(Saved data entries)
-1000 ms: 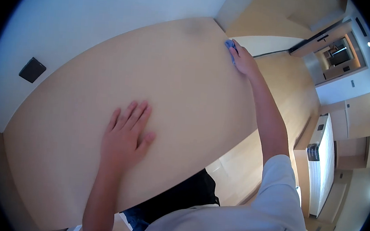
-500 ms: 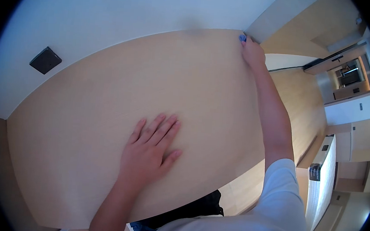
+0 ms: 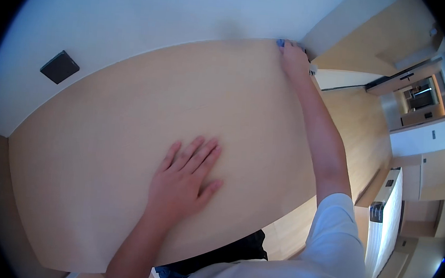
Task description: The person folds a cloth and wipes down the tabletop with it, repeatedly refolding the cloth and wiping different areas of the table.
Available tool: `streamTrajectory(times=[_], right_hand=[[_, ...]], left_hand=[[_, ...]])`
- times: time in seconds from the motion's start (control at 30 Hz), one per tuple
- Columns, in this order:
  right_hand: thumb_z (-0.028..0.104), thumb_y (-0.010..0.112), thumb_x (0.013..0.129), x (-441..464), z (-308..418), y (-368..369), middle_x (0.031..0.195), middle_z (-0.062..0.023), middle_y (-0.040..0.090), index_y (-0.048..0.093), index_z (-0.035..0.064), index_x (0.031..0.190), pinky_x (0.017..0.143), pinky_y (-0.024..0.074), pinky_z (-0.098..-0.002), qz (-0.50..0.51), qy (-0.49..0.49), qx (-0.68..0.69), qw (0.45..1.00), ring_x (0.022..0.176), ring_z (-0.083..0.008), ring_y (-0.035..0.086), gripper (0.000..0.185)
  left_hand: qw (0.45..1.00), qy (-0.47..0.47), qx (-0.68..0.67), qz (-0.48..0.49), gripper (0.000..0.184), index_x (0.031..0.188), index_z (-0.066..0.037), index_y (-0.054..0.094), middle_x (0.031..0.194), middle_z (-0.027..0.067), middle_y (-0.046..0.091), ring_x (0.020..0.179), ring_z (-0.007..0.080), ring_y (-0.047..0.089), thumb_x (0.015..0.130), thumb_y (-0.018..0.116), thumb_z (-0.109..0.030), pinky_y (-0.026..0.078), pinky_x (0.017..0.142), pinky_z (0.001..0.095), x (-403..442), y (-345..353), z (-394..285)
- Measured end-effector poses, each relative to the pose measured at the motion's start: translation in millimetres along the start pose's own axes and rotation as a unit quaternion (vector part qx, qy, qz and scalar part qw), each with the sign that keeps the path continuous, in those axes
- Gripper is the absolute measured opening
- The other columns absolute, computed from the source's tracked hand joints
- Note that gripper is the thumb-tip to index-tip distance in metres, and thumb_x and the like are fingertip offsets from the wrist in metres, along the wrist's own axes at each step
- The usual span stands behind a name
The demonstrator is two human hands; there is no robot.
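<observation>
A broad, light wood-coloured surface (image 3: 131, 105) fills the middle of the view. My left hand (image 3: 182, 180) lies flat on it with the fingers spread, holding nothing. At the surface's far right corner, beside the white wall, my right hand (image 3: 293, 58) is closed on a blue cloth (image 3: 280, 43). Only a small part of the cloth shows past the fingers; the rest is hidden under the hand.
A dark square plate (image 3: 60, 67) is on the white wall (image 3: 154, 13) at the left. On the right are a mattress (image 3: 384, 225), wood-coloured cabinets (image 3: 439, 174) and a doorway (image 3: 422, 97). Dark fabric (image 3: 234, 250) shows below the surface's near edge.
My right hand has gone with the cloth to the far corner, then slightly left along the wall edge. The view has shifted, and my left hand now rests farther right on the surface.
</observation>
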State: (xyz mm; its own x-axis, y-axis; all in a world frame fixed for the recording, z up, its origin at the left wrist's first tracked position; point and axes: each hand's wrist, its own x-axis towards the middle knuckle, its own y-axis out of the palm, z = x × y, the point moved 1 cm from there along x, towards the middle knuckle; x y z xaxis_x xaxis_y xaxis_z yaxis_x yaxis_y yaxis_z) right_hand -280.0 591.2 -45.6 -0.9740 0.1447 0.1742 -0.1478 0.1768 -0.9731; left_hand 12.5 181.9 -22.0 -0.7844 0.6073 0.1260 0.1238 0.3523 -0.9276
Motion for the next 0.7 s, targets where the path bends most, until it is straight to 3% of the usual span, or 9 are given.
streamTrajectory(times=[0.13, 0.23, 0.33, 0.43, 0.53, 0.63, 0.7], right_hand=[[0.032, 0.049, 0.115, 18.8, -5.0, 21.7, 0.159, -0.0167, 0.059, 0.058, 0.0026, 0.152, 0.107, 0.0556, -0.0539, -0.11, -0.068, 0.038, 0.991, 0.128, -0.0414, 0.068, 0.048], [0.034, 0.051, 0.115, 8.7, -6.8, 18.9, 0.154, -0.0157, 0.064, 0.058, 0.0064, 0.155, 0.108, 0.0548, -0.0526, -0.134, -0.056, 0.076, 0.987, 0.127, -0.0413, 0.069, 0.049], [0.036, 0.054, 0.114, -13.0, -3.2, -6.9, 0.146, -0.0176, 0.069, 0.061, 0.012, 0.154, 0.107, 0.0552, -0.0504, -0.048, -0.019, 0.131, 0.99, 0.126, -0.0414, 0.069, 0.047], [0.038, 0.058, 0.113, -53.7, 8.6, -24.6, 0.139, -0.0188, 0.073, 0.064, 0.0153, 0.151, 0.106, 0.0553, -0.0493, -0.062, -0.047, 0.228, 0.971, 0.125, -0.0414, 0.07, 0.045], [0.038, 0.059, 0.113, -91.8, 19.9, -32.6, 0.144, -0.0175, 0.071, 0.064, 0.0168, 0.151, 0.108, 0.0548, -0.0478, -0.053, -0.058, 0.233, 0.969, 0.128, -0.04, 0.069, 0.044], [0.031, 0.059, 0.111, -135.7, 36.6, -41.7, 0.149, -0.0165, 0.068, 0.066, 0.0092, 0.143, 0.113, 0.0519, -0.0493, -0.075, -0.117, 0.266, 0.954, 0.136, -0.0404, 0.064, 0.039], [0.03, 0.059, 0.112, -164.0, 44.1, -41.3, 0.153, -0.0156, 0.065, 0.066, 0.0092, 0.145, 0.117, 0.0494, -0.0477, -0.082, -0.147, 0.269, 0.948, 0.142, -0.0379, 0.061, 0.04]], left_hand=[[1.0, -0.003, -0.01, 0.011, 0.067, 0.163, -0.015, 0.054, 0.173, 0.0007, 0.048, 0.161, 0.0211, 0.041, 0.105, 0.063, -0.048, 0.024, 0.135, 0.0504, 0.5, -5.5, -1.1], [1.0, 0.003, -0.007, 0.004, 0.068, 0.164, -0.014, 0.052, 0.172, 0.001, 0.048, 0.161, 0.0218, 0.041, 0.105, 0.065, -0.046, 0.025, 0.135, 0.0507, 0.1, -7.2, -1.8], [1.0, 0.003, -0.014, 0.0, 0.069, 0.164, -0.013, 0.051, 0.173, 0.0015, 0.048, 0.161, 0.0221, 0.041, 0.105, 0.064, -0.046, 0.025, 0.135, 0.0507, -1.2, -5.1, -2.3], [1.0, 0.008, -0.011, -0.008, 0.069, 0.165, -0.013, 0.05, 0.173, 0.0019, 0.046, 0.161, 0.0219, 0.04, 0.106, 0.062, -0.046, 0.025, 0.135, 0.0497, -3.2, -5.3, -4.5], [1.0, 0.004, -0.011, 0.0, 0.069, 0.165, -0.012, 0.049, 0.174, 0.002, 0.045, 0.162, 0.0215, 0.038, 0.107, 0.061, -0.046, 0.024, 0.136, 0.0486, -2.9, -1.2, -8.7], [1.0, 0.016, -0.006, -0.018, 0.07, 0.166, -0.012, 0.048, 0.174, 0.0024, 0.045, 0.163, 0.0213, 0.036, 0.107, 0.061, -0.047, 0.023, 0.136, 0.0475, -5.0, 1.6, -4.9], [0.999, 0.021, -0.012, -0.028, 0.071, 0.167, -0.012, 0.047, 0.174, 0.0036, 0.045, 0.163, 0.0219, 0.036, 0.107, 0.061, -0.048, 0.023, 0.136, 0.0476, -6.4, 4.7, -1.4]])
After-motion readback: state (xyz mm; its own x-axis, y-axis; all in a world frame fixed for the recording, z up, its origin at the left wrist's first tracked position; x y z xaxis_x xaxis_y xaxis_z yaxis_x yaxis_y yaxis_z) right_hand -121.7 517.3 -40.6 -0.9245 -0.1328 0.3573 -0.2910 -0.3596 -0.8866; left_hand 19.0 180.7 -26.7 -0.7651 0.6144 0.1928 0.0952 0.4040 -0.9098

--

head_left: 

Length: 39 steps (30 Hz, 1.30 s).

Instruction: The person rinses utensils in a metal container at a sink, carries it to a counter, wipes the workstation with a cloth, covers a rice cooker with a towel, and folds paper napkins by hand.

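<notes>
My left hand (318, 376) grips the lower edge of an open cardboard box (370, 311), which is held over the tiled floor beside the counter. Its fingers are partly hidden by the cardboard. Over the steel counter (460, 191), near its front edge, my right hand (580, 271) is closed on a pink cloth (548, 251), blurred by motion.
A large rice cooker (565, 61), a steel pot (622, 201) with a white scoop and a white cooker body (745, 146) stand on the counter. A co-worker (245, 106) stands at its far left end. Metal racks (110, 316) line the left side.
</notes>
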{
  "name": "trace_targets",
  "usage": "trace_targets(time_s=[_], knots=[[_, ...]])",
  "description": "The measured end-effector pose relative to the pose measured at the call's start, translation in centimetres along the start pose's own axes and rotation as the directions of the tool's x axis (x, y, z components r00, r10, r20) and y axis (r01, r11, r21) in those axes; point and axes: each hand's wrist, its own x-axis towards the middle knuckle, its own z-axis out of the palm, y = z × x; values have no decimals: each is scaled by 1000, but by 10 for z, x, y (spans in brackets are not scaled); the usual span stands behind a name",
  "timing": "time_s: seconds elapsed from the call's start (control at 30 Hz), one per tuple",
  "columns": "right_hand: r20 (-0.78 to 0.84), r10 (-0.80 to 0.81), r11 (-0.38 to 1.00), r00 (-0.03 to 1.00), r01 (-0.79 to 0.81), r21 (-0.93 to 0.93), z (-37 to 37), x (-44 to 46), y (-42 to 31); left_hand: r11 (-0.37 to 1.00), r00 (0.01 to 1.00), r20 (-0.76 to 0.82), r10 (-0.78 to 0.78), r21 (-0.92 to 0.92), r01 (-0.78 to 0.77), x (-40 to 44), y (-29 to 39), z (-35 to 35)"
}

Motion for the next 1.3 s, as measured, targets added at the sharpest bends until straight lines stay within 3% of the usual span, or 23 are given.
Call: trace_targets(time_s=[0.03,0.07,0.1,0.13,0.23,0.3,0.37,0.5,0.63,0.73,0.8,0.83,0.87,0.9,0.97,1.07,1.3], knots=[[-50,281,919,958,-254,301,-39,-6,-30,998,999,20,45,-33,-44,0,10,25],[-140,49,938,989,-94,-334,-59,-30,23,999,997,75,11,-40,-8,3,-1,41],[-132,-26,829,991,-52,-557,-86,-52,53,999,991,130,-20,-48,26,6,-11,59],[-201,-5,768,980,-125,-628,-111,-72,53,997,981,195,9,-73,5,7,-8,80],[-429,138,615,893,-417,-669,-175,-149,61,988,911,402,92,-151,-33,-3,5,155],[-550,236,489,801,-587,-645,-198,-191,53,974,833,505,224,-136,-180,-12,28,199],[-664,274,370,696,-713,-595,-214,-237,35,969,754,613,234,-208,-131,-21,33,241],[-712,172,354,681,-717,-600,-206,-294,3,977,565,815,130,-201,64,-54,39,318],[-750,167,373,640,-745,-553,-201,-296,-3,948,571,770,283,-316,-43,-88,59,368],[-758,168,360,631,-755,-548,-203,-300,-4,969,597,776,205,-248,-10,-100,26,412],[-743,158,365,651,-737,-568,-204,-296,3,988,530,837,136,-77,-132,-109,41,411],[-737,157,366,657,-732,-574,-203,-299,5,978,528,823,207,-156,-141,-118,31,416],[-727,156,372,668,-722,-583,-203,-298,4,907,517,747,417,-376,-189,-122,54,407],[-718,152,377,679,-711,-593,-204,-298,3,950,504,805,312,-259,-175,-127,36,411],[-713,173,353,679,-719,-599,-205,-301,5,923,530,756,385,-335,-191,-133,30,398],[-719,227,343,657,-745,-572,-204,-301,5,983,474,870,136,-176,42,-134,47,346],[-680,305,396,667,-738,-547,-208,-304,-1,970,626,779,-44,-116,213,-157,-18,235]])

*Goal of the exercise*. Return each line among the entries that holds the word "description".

*Final answer*.
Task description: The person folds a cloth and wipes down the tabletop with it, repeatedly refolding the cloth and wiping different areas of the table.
  "description": "The measured end-effector pose relative to the pose measured at the call's start, translation in centimetres along the start pose's own axes and rotation as the directions of the tool's x axis (x, y, z components r00, r10, r20) and y axis (r01, r11, r21) in those axes; point and axes: each hand's wrist, its own x-axis towards the middle knuckle, its own z-axis out of the palm, y = z × x; values have no decimals: each is scaled by 1000, but by 10 for z, x, y (spans in brackets are not scaled); the usual span stands behind a name",

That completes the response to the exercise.